# Introduction to Association Rules Mining in Python


Welcome to this tutorial on Market Basket Analysis, focusing on the basics of implementing the Apriori Algorithm and Association Rule Mining in Python.
We'll explore how to use Python to perform Market Basket Analysis, a popular application of Association Rules Mining, which is a powerful technique used to uncover interesting relationships and patterns in transactional data.



## Sources

These materials have been adapted from: <br/>

- [Frequent itemsets via the Apriori algorithm](https://rasbt.github.io/mlxtend/user_guide/frequent_patterns/apriori/)

- [Association rules generation from frequent itemsets](https://rasbt.github.io/mlxtend/user_guide/frequent_patterns/association_rules/)

## What is Market Basket Analysis?

Market Basket Analysis (MBA) is a data mining technique used to identify the relationships between items purchased together by customers. It originated from the retail industry, particularly from the concept of analyzing transactions in a physical or online store.

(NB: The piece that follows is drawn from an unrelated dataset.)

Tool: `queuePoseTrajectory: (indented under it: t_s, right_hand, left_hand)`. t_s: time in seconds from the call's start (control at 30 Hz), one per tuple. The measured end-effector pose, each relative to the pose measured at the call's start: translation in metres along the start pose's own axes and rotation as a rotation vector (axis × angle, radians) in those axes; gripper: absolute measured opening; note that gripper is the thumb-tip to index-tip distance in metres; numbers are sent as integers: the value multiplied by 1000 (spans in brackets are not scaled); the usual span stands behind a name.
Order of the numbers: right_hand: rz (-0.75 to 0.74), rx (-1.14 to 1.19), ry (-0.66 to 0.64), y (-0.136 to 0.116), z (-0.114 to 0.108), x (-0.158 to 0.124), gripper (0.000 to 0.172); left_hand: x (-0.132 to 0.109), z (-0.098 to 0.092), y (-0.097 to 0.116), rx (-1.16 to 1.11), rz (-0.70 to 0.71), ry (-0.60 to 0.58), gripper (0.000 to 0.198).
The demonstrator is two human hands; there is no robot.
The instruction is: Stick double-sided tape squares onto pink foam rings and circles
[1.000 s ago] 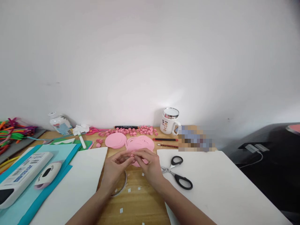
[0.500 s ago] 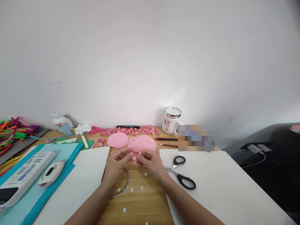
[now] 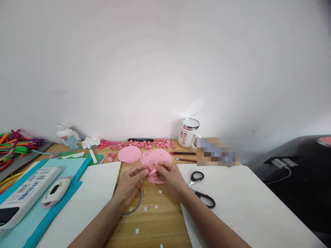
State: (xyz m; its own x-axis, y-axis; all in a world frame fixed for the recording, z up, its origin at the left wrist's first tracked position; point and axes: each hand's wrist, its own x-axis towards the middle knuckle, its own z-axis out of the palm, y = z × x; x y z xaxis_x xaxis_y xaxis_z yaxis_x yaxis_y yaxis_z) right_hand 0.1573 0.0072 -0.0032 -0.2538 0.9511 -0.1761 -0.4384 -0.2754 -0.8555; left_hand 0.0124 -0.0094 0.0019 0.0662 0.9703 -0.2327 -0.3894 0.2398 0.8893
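Note:
Between my two hands is a pink paper spiral [image 3: 152, 167], partly rolled up. My left hand [image 3: 131, 181] pinches the small coiled end at its fingertips. The loose, wider part is held by the thumb and fingers of my right hand [image 3: 169, 177]. Just beyond lie pink spiral-cut paper discs [image 3: 164, 156] and, to their left, a stack of plain pink paper circles [image 3: 129, 154]. Several rolled pink paper roses [image 3: 144, 144] are gathered along the wall. A roll of tape [image 3: 139, 203] lies below my left hand, partly covered by it.
Black-handled scissors [image 3: 204, 199] rest on white paper [image 3: 248, 210] at right. A mug [image 3: 188, 134] stands behind. At left are a glue gun box-like white case [image 3: 28, 196], a white handheld device [image 3: 56, 193], a bottle [image 3: 68, 136] and pipe cleaners [image 3: 19, 148]. White scraps [image 3: 145, 208] dot the wood.
My right hand has turned slightly, and more of the loose pink paper now shows between my hands. My left hand keeps its pinch on the coil.

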Motion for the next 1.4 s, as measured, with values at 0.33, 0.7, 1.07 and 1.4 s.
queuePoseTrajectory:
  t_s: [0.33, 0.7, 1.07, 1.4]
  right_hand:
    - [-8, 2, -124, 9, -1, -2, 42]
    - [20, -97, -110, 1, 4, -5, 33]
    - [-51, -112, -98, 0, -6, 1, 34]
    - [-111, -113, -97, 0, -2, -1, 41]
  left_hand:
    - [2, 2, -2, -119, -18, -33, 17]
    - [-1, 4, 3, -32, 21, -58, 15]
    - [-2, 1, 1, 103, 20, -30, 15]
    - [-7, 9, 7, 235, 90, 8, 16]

The name "market basket" comes from the analogy of customers' shopping baskets filled with items they intend to purchase.


- **Market basket analysis**
    - Construct association rules
        - Association rules are generated to identify patterns in the dataset.
        - These rules reveal which items are frequently purchased together, providing insights into customer behavior.

- **Association rules**
    - Association rules are logical expressions that capture relationships between sets of items in a transaction.
        - **{antecedent}→{consequent}**
            - An association rule is typically represented as {antecedent}→{consequent}
            - For example, if customers frequently purchase fiction books ({antecedent}), they are also likely to buy biography books ({consequent}). {fiction}→{biography}


### Some cases of market basket analysis

1. **Improve product recommendations on an e-commerce store.**
    
    MBA helps e-commerce platforms suggest related or complementary products to customers based on their purchase history.

2. **Developing Netflix-style Recommendations Engine:**

    Media streaming platforms like Netflix utilize MBA to recommend movies or TV shows to users based on their viewing history, preferences, and similar viewing patterns of other users.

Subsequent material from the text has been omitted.